▶ **Work item**: The first line of the data below and every line after it, through the one with "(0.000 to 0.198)", must be transcribed without change.

------ Given information

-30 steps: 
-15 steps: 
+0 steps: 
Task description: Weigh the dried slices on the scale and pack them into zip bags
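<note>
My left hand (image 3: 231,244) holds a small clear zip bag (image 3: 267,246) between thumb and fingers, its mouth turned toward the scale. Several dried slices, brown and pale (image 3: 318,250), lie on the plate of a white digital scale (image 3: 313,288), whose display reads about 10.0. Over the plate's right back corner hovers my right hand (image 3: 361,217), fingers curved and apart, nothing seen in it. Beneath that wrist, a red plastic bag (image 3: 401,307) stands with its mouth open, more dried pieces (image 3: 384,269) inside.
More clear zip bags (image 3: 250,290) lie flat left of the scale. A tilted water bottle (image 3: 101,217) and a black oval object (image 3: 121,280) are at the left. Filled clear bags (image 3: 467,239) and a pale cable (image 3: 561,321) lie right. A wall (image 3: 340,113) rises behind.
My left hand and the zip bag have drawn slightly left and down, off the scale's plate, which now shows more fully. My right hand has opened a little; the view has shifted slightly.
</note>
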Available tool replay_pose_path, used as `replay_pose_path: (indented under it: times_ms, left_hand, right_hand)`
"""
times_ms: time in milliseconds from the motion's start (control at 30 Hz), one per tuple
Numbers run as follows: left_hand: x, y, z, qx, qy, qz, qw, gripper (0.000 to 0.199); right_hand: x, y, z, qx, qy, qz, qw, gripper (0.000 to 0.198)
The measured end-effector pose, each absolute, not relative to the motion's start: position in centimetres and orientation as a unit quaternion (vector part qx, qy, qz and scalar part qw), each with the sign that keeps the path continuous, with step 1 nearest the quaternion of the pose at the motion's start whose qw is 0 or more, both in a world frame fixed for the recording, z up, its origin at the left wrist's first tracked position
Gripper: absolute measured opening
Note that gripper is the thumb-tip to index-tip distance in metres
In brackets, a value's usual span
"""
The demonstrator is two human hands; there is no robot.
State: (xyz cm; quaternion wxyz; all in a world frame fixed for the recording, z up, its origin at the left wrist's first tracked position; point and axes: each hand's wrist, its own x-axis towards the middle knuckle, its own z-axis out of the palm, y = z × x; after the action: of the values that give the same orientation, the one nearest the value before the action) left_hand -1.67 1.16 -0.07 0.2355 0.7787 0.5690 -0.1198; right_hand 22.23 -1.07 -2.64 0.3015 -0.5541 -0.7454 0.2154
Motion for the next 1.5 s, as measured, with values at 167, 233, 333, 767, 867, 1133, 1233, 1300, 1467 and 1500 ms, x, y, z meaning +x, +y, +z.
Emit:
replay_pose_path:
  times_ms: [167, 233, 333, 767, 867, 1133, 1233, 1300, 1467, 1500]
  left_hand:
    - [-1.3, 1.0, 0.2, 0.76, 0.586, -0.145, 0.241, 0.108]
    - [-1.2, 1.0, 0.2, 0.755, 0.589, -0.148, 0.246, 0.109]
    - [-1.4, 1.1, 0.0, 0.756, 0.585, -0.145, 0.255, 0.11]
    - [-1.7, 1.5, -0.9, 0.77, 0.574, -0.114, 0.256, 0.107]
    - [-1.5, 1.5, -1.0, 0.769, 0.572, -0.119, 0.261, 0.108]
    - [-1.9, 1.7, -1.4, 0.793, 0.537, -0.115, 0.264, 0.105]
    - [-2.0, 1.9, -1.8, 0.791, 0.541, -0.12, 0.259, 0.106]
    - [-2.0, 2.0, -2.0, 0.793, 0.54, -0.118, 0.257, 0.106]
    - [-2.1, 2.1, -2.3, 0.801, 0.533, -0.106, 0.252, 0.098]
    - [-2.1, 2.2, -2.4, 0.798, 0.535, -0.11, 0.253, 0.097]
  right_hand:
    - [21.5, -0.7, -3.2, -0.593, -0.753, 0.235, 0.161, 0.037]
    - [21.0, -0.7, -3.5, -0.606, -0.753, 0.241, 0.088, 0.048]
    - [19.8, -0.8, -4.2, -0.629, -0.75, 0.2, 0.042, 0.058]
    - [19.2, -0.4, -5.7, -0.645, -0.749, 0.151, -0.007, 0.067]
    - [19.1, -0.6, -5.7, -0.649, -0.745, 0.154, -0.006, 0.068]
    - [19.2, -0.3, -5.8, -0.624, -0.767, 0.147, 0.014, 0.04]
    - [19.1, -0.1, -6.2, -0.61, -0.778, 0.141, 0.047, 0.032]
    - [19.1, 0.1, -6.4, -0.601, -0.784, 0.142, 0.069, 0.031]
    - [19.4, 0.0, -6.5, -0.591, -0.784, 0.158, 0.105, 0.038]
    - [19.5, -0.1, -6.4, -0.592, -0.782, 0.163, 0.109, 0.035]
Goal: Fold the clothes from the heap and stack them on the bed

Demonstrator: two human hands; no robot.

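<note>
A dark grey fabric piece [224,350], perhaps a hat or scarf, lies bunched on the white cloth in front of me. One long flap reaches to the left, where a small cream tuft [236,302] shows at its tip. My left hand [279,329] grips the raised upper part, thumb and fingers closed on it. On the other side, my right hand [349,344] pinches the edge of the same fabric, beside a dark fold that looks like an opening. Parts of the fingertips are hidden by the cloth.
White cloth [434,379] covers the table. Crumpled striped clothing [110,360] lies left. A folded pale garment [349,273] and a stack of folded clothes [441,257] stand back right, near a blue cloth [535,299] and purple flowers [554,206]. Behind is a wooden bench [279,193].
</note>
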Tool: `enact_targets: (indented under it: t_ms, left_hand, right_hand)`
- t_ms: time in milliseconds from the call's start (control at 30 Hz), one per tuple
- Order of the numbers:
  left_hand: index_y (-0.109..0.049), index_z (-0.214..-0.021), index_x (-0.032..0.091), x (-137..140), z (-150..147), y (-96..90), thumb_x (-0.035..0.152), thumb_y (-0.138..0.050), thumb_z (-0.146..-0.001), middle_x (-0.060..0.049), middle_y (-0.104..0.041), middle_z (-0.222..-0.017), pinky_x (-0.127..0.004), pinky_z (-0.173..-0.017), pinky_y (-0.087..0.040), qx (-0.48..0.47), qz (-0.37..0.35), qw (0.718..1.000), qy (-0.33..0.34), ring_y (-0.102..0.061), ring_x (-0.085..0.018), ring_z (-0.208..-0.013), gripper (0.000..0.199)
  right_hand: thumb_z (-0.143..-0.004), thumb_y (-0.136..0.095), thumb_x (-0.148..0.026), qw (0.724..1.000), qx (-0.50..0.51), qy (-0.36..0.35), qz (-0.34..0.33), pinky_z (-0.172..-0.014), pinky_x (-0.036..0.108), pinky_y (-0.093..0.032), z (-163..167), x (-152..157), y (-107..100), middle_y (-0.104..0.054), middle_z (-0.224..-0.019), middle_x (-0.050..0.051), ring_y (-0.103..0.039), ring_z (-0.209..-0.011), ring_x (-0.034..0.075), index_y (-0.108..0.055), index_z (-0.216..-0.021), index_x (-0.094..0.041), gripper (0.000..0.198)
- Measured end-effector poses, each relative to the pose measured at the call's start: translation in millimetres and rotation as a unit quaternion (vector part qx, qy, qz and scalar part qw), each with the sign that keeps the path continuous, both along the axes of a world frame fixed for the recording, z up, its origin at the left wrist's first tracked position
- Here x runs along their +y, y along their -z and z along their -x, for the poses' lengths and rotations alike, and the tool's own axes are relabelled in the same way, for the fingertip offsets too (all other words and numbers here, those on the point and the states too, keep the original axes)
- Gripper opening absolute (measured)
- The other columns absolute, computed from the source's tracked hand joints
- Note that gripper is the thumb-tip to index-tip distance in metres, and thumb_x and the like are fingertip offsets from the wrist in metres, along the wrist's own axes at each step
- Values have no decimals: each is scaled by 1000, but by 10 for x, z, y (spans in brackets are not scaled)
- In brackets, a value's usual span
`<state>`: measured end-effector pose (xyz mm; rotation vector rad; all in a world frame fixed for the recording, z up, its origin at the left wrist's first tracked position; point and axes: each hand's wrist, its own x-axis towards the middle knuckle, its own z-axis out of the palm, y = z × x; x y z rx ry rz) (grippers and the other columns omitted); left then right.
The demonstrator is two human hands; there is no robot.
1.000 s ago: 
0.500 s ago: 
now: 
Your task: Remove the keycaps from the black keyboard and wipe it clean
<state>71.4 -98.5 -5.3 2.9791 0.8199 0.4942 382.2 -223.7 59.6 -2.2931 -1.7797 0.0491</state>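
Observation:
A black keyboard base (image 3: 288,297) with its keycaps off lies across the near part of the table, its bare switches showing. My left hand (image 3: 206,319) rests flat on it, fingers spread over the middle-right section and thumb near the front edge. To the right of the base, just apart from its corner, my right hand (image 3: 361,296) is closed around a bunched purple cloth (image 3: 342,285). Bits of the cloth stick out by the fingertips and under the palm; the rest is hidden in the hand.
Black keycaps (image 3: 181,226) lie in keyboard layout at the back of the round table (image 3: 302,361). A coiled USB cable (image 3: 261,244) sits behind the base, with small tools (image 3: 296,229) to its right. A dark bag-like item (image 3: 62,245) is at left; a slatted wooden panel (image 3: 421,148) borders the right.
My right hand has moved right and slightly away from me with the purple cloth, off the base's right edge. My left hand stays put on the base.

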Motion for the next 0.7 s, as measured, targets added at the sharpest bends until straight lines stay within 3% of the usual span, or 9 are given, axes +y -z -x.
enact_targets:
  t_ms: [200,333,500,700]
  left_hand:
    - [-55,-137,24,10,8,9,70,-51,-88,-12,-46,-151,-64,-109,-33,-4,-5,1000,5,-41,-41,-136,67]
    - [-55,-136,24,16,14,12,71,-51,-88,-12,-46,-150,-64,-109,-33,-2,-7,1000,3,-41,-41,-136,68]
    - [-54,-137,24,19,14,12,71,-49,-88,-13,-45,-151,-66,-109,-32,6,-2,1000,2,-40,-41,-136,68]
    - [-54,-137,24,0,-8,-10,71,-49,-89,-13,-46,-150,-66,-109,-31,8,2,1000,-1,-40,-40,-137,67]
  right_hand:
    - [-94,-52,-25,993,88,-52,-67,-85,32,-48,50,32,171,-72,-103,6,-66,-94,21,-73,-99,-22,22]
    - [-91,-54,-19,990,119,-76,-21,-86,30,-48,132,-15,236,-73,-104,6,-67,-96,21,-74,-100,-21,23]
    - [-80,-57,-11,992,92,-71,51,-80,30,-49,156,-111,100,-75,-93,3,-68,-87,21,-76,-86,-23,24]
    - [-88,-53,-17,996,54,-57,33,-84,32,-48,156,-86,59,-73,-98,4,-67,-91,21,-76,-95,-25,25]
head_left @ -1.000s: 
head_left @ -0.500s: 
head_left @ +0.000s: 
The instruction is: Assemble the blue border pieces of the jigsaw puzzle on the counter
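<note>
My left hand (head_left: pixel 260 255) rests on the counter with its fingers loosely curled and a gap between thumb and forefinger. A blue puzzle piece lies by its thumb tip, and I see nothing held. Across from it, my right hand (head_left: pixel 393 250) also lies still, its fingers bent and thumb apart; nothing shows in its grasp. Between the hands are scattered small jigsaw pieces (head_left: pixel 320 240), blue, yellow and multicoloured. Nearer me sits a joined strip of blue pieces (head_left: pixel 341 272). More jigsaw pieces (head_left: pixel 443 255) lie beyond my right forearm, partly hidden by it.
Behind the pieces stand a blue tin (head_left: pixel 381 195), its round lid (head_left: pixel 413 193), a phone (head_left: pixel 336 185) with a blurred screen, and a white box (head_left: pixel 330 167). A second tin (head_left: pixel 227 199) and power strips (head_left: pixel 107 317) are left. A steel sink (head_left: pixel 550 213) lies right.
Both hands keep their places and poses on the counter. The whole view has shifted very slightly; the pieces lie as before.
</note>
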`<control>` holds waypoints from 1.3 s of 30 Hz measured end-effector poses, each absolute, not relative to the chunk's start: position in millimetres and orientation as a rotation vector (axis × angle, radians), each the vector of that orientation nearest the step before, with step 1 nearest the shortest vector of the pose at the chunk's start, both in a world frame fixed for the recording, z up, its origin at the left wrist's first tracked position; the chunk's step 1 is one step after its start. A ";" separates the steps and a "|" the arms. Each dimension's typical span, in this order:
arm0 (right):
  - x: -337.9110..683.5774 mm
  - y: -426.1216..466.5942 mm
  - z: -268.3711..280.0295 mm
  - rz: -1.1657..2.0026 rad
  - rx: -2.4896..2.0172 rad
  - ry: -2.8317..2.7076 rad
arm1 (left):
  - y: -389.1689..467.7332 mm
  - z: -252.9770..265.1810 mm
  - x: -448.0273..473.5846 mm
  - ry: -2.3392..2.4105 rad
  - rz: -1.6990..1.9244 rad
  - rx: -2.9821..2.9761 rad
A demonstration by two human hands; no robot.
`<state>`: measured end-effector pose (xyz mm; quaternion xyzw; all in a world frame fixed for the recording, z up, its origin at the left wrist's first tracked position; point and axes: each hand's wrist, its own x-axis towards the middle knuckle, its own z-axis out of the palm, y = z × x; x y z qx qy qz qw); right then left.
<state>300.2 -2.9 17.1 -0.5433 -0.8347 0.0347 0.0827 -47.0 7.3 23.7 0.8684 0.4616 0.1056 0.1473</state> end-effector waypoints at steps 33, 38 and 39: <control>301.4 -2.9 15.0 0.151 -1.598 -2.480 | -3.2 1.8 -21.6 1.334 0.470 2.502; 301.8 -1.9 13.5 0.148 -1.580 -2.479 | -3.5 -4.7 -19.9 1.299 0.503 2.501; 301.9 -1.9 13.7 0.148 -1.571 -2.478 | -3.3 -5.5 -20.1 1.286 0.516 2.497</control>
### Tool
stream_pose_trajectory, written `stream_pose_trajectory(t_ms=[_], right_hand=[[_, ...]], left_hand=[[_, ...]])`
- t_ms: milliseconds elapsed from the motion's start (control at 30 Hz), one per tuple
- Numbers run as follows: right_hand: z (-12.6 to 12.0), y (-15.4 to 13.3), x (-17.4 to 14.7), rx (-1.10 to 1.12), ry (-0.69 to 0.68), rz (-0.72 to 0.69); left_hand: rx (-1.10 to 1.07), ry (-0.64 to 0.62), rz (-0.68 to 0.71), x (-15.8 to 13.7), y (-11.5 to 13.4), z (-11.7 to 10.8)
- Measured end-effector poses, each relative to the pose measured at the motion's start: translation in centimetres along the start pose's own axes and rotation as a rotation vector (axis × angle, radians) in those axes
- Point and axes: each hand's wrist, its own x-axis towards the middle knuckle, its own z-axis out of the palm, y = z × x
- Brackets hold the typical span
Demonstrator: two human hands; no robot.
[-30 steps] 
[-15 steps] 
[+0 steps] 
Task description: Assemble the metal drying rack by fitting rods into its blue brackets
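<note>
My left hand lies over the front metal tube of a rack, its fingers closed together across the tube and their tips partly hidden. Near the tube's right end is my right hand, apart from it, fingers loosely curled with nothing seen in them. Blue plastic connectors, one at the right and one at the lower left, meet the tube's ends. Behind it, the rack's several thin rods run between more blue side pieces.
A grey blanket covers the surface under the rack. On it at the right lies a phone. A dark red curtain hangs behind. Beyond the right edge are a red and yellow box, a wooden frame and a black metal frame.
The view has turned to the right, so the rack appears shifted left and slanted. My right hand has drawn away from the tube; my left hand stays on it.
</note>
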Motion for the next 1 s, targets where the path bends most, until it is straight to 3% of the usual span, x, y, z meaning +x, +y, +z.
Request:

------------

▶ **Solution to this exercise**:
-30 steps: 
-15 steps: 
+0 steps: 
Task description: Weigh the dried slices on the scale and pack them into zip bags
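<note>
My left hand (image 3: 231,244) holds a small clear zip bag (image 3: 267,246) between thumb and fingers, its mouth turned toward the scale. Several dried slices, brown and pale (image 3: 318,250), lie on the plate of a white digital scale (image 3: 313,288), whose display reads about 10.0. Over the plate's right back corner hovers my right hand (image 3: 361,217), fingers curved and apart, nothing seen in it. Beneath that wrist, a red plastic bag (image 3: 401,307) stands with its mouth open, more dried pieces (image 3: 384,269) inside.
More clear zip bags (image 3: 250,290) lie flat left of the scale. A tilted water bottle (image 3: 101,217) and a black oval object (image 3: 121,280) are at the left. Filled clear bags (image 3: 467,239) and a pale cable (image 3: 561,321) lie right. A wall (image 3: 340,113) rises behind.
My left hand and the zip bag have drawn slightly left and down, off the scale's plate, which now shows more fully. My right hand has opened a little; the view has shifted slightly.
</note>
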Available tool replay_pose_path, used as `replay_pose_path: (indented under it: times_ms, left_hand, right_hand)`
"""
times_ms: time in milliseconds from the motion's start (control at 30 Hz), one per tuple
Numbers run as follows: left_hand: x, y, z, qx, qy, qz, qw, gripper (0.000 to 0.199); right_hand: x, y, z, qx, qy, qz, qw, gripper (0.000 to 0.198)

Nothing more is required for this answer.